同氏の新会社「ツイード・インク(Tweed Inc.)」は、カナダ保健省(Health Canada)からマリフアナ栽培を認可された6社のうちの1社だ。

 新しい連邦法に従い、栽培場の警備は完璧だ。スタッフは各部屋への入出でIDカードを使う必要があり、また施設全体も常時カメラで監視されている。
「銀行の中でマリフアナを育てているようなものだ」とリフィシ氏はAFPの取材で述べた。
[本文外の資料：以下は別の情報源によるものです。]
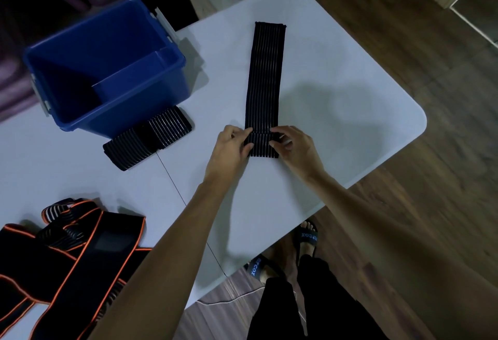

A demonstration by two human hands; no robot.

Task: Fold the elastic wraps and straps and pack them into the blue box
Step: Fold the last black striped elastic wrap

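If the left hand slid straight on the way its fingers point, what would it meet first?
Probably the right hand: the left hand points across the black ribbed wrap it already pinches, toward the opposite edge.

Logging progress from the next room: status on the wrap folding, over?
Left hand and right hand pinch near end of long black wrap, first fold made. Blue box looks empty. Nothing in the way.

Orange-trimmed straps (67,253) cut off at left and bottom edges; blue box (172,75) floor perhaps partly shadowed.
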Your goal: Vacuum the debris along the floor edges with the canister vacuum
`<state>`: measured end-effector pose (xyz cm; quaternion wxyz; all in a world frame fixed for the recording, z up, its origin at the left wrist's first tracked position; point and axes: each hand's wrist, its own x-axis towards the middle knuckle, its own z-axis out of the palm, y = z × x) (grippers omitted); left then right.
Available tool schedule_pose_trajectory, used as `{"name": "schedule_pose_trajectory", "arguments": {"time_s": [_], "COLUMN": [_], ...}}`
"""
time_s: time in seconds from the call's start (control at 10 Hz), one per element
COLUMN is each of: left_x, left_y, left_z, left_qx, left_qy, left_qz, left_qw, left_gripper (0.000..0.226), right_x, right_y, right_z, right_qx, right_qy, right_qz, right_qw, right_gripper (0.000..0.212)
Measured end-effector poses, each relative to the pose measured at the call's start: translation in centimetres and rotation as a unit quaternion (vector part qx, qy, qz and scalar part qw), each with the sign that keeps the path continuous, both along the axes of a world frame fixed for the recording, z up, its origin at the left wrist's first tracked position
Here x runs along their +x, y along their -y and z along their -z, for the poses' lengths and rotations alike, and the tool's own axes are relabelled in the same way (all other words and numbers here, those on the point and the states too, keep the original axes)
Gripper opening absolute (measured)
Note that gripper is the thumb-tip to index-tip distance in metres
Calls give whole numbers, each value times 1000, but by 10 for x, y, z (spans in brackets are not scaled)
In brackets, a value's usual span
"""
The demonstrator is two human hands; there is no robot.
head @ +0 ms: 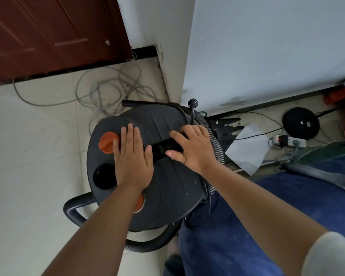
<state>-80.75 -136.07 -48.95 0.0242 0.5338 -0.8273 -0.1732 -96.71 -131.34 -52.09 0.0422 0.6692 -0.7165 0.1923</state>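
A round black canister vacuum [173, 188] stands on the tiled floor at a wall corner, seen from above. Its lid carries an orange knob [107, 143] and a round port [104, 175]. My left hand [132, 156] lies flat on the lid with straight fingers, just right of the orange knob. My right hand [191, 148] curls its fingers into the black carry handle [165, 146] at the lid's middle. A ribbed grey hose [215, 144] runs along the canister's right side, and a black hose [76, 214] loops round its near side.
A tangle of grey cable [110, 90] lies in front of a brown door [54, 34]. Right of the corner are a power strip [287, 141], a sheet of paper [247, 148], a black round lamp base [301, 123] and thin wires. My blue-trousered legs [247, 226] stand at the lower right.
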Motion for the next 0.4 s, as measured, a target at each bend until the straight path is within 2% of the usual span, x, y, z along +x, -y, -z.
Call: {"name": "schedule_pose_trajectory", "arguments": {"time_s": [0.1, 0.2, 0.3, 0.4], "left_x": [1, 0, 0, -1], "left_y": [-2, -3, -3, -2], "left_z": [0, -2, -3, -3], "left_qx": [-8, -1, -1, 8], "left_qy": [0, 5, 1, -2], "left_qz": [-2, -1, 0, -5], "left_qw": [1000, 1000, 1000, 1000], "left_gripper": [84, 86, 87, 89], "right_x": [5, 7, 11, -1], "right_y": [-4, -11, -13, -18], "right_z": [1, -6, -31, -82], "right_qx": [9, 28, 60, -6], "right_qy": [24, 127, 322, 494], "right_qz": [5, 38, 100, 174], "right_qw": [1000, 991, 940, 852], "right_gripper": [75, 56, 38, 24]}}
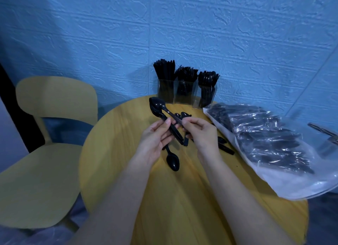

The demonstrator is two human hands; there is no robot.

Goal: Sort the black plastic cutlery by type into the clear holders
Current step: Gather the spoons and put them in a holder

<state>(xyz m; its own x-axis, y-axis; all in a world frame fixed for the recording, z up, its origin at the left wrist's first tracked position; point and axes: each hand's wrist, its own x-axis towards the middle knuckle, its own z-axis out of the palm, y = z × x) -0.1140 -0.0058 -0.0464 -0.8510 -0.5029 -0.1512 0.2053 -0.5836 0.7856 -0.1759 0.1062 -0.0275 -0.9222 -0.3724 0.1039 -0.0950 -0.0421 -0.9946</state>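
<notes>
Left hand (155, 135): fingers and thumb curled round a stack of black spoons (165, 116), bowls pointing far-left, handles running down through the palm. Right hand (198, 130): thumb and fingertips pinched on the handle of a single black piece (174, 117) that lies against the stack (its type cannot be told; the head end is hidden among the spoons). The two hands sit just beside each other above the middle of the round yellow table (113, 153).

Loose cutlery on the table: one spoon (172, 161) lies near the left wrist, bowl toward the near side; more black pieces (225, 148) lie to the right of the right hand.

Three clear holders (184, 94) stand in a row at the far table edge, against the blue wall, all well filled with black cutlery.

A clear plastic bag of cutlery (265, 144) covers the right side of the table and overhangs its edge. Bare tabletop lies to the left and near. A yellow chair (49, 135) stands left of the table.
</notes>
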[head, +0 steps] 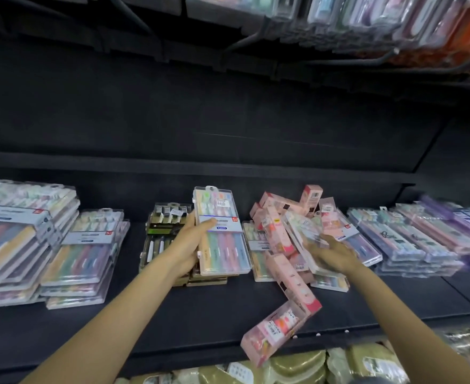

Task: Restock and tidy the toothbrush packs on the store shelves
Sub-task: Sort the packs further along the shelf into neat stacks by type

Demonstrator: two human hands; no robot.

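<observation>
We see our left hand (193, 239) gripping a clear pack of five pastel toothbrushes (221, 231), thumb across its front near the label and fingers curled behind its left edge; this grip holds the pack tilted up over a stack of dark green and black packs (163, 231) on the black shelf (172, 309). Our right hand (332, 254) reaches into a jumbled heap of pink boxes (279, 225) and clear packs at the middle of the shelf; its fingers are blurred among the packs, so we cannot tell whether that grip has closed on anything or lies loose. One long pink box (293, 284) slants down from the heap toward the front of the shelf, and another pink box (274, 331) hangs over the shelf's front edge, tilted. To the left lie two stacks of similar pastel packs (84, 250), a taller one at the far left. To the right lie flat rows of purple and blue packs (411, 242). Above, more packs (380, 18) hang from hooks, and olive pouches (297, 367) show on the shelf below
</observation>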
 カナダ全土に向けて医療用マリフアナの販売を計画しているツイード社は、1000万カナダドル(約9億2000万円)の資金とともに、ここスミスフォールズ(Smiths Falls)に居を構えた。
工場改修後、1部屋あたりマリフアナ1300株が栽培できる部屋30室と採種のための「マザールーム」が設置される。
かつてその中でチョコレートキャンディーが作られていた2層式のタンクは、水耕栽培用の貯水槽に姿を変える。

 乾燥され袋詰めされたマリフアナは、出荷されるまで厳重管理の保管室に淹れられる。
この中で、1億5000万カナダドル(約140億円)相当のマリフアナを保管できるという。